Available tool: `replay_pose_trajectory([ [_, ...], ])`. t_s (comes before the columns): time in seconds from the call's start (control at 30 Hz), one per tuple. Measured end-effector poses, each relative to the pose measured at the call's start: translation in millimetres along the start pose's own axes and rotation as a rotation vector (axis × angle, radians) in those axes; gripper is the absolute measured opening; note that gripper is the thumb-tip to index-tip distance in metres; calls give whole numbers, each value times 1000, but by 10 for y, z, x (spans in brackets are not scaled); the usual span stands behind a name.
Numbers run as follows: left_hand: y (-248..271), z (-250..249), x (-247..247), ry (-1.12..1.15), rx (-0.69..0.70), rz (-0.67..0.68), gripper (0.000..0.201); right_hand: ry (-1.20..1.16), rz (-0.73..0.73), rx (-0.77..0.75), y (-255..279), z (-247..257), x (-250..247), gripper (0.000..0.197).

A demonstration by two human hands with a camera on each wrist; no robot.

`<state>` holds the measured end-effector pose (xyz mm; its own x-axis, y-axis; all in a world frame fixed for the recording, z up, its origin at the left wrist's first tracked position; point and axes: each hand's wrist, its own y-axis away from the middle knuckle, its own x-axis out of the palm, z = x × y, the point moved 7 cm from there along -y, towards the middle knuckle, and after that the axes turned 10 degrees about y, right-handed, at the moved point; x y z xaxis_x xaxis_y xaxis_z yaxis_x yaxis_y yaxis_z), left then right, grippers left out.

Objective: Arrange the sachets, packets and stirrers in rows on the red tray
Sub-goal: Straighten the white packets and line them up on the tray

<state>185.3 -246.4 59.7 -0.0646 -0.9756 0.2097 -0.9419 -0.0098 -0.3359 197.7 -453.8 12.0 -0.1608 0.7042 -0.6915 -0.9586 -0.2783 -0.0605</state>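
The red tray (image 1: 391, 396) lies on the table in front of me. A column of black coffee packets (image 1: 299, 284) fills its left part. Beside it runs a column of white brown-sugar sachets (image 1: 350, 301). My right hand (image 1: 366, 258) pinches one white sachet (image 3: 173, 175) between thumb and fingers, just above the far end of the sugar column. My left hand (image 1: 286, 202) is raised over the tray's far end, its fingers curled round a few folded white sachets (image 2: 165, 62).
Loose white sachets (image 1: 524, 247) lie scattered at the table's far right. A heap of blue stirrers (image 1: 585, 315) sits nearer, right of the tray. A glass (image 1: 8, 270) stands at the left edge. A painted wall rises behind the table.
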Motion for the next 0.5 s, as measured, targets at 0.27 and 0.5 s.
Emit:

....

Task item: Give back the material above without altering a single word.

Worked solution:
Available tool: `replay_pose_trajectory([ [_, ...], ])`. t_s (comes before the columns): time in seconds from the call's start (control at 30 Hz), one per tuple. Measured end-effector poses, each relative to the pose measured at the call's start: translation in millimetres along the start pose's own axes and rotation as a rotation vector (axis × angle, radians) in those axes; gripper is the absolute measured opening; note that gripper is the thumb-tip to index-tip distance in metres; calls give whole numbers, each value times 1000, but by 10 for y, z, x (spans in brackets are not scaled); the usual span stands behind a name.
Numbers run as follows: left_hand: y (-248..271), z (-250..249), x (-247..247), ry (-1.12..1.15), rx (-0.69..0.70), rz (-0.67..0.68), gripper (0.000..0.201); right_hand: ry (-1.20..1.16), rz (-0.73..0.73), rx (-0.77..0.75), y (-255..279), z (-247..257), x (-250..247), gripper (0.000..0.197).

A demonstration by two human hands with a camera on each wrist; no robot.

`<state>` holds the measured end-effector pose (xyz mm; its own x-axis, y-axis; all in a world frame fixed for the recording, z up, its origin at the left wrist's first tracked position; point and axes: each hand's wrist, its own y-axis away from the middle knuckle, its own x-axis out of the palm, z = x × y, the point moved 7 cm from there along -y, towards the middle knuckle, and after that the axes turned 10 degrees about y, right-handed, at the moved point; x y z xaxis_x xaxis_y xaxis_z yaxis_x yaxis_y yaxis_z), left then right, grippers left out.

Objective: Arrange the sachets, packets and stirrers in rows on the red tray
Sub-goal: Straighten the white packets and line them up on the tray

<state>185.3 -246.4 59.7 -0.0646 -0.9756 0.2097 -0.9419 -0.0098 -0.3359 197.7 -453.8 12.0 -0.1608 0.7042 -0.6915 -0.9586 -0.2783 -0.0605</state>
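The red tray (image 1: 391, 396) lies on the table in front of me. A column of black coffee packets (image 1: 299, 284) fills its left part. Beside it runs a column of white brown-sugar sachets (image 1: 350, 301). My right hand (image 1: 366, 258) pinches one white sachet (image 3: 173, 175) between thumb and fingers, just above the far end of the sugar column. My left hand (image 1: 286, 202) is raised over the tray's far end, its fingers curled round a few folded white sachets (image 2: 165, 62).
Loose white sachets (image 1: 524, 247) lie scattered at the table's far right. A heap of blue stirrers (image 1: 585, 315) sits nearer, right of the tray. A glass (image 1: 8, 270) stands at the left edge. A painted wall rises behind the table.
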Motion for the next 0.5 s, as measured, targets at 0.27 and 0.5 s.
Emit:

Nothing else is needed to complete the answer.